Work to be completed:
Below are the records; copy every line in them that holds the string "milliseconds".

(Records shown begins)

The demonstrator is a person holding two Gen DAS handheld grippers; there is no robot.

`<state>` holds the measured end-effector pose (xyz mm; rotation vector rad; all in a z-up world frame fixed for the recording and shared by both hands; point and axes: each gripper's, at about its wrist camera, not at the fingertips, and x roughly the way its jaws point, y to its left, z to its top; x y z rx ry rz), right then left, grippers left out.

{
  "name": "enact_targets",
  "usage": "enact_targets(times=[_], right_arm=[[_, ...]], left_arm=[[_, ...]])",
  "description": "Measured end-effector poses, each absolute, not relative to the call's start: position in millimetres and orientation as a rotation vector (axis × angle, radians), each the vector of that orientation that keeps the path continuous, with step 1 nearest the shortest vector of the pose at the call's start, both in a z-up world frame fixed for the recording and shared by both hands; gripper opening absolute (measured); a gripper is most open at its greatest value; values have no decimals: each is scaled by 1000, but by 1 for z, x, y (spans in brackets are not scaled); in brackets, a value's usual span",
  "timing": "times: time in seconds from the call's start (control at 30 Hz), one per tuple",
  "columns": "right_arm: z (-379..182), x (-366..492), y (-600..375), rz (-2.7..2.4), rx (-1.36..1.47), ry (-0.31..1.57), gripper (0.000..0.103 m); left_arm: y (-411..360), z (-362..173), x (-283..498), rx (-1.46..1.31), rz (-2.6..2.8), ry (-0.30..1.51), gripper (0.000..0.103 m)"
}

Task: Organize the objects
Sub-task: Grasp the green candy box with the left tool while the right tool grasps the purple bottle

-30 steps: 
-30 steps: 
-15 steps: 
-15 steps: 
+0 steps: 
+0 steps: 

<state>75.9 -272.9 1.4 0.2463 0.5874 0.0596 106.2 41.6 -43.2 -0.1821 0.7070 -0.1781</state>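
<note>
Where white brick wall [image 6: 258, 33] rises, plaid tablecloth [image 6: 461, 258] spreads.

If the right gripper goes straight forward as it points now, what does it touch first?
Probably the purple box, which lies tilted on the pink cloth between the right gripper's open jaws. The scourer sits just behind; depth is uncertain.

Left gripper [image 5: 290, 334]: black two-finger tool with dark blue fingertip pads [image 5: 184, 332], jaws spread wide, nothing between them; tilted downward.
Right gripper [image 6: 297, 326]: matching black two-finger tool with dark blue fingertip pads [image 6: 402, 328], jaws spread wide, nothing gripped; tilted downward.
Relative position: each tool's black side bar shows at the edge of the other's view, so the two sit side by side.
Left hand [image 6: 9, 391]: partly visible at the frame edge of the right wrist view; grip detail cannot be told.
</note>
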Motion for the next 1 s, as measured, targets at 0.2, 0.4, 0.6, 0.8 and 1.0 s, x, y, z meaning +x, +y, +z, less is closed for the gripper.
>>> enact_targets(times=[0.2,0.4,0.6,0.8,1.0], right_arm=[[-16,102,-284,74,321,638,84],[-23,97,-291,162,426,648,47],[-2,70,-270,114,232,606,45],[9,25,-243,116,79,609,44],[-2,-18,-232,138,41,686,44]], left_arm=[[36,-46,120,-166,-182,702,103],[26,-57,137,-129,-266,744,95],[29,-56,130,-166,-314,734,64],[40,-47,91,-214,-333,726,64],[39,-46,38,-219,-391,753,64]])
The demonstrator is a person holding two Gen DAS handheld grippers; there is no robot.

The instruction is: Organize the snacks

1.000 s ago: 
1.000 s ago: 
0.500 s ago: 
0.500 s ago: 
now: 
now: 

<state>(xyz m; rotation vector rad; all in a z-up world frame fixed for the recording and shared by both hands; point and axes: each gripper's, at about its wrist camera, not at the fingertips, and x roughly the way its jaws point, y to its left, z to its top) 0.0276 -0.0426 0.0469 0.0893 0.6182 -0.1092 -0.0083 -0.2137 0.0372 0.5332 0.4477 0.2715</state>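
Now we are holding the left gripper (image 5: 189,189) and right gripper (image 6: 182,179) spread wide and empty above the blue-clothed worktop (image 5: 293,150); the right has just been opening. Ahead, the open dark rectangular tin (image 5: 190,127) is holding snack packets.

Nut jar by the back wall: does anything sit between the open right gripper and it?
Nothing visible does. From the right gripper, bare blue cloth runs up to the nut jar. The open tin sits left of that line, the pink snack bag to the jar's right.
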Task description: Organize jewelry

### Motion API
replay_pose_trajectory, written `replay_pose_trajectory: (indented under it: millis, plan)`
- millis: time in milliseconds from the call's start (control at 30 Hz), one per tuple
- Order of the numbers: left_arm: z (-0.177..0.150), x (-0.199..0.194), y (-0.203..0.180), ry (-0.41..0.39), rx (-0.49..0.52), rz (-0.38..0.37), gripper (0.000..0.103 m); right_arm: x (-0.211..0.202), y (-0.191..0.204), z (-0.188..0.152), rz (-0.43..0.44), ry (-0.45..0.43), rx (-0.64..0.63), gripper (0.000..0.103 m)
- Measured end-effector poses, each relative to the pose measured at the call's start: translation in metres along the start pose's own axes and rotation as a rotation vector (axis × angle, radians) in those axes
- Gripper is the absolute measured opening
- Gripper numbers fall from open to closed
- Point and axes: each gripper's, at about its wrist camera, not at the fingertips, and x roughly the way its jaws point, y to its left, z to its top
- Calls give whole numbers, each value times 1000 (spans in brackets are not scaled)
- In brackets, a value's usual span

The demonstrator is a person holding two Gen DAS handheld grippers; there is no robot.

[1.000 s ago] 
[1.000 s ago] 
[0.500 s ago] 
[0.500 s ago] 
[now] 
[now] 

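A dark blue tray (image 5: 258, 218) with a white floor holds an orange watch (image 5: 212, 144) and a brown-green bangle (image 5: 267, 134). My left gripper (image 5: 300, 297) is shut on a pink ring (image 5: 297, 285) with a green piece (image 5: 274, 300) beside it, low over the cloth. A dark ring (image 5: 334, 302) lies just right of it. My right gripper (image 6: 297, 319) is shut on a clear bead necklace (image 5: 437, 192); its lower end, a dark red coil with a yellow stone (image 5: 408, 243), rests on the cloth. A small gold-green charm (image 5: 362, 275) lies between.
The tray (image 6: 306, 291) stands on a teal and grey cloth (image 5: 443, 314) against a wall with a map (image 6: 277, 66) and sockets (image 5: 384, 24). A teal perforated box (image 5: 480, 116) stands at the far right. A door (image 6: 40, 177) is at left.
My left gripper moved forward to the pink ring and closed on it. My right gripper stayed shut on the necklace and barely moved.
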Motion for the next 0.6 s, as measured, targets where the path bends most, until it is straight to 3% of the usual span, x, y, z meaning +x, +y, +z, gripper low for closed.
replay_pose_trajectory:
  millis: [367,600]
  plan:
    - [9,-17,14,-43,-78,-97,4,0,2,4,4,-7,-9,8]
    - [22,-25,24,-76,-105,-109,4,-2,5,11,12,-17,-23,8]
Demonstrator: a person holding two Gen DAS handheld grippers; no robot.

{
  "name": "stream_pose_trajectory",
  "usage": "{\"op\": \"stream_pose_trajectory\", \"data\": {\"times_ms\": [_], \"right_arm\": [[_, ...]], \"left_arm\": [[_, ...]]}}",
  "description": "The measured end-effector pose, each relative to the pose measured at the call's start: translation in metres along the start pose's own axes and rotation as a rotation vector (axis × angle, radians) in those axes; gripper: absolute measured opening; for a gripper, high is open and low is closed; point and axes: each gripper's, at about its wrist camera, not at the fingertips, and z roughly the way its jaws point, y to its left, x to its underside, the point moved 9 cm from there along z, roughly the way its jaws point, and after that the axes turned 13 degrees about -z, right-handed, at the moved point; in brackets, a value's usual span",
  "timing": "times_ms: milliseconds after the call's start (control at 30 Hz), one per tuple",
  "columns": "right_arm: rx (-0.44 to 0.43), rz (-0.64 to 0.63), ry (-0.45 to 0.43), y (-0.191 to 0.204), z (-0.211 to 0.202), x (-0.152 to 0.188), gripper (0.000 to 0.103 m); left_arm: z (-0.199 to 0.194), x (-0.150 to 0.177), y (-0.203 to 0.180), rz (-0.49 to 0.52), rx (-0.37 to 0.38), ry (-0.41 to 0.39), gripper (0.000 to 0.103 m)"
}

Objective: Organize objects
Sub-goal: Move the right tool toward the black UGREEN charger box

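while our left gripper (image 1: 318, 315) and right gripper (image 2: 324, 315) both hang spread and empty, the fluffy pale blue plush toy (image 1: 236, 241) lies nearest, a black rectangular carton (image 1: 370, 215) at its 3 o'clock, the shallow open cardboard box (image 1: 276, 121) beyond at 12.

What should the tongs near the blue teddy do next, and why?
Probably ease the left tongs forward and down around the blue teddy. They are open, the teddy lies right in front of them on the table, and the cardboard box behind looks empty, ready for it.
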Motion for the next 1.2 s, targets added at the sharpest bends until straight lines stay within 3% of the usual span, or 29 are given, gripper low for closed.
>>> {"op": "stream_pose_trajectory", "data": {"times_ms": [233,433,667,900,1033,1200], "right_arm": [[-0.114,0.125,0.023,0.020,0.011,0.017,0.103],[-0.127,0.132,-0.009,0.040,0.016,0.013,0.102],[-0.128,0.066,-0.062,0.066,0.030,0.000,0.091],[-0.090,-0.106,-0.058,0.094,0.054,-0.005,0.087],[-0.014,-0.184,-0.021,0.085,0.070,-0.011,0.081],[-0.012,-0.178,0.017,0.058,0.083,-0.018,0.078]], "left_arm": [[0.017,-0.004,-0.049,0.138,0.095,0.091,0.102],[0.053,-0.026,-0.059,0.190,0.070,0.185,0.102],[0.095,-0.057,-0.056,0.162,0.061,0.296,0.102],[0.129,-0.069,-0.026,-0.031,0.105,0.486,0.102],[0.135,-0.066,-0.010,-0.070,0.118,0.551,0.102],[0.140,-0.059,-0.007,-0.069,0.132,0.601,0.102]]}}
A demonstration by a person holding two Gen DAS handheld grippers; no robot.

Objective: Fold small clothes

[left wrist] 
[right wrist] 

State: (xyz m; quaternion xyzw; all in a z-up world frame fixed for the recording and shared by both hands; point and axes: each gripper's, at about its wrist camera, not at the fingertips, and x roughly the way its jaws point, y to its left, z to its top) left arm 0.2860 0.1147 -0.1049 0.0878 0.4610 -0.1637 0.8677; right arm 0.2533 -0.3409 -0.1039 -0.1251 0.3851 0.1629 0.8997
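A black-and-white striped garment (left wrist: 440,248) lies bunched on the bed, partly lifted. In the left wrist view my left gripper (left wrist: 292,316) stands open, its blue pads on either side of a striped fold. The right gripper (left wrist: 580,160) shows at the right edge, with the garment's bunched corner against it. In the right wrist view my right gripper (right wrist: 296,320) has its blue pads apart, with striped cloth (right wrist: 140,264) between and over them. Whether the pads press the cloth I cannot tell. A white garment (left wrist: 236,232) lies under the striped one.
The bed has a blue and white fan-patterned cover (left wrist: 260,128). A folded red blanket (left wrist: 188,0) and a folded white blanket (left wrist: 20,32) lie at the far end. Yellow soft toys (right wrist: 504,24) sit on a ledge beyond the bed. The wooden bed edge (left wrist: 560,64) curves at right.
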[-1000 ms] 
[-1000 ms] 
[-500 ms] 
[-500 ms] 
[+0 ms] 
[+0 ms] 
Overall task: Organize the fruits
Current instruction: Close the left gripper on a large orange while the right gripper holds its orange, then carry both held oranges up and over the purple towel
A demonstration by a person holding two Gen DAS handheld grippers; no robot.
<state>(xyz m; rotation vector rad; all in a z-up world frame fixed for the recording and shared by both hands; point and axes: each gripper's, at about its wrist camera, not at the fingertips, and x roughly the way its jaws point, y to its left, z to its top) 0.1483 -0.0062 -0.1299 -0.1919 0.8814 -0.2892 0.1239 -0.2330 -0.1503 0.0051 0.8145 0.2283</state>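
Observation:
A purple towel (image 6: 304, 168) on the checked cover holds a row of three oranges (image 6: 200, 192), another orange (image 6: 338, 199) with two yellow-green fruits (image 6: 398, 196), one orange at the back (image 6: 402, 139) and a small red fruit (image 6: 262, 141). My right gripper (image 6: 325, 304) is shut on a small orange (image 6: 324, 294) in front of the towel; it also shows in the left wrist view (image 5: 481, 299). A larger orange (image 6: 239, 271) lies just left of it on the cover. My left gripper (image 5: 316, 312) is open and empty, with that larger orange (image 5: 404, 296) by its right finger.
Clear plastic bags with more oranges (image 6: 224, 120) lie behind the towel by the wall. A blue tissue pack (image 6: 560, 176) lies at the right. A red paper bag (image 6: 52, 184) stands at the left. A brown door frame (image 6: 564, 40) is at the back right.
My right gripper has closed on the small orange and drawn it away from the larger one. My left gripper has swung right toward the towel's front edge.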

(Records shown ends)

Task answer:
- millis: time in milliseconds from the call's start (control at 30 Hz), one per tuple
  "timing": "times_ms: milliseconds after the call's start (control at 30 Hz), one per tuple",

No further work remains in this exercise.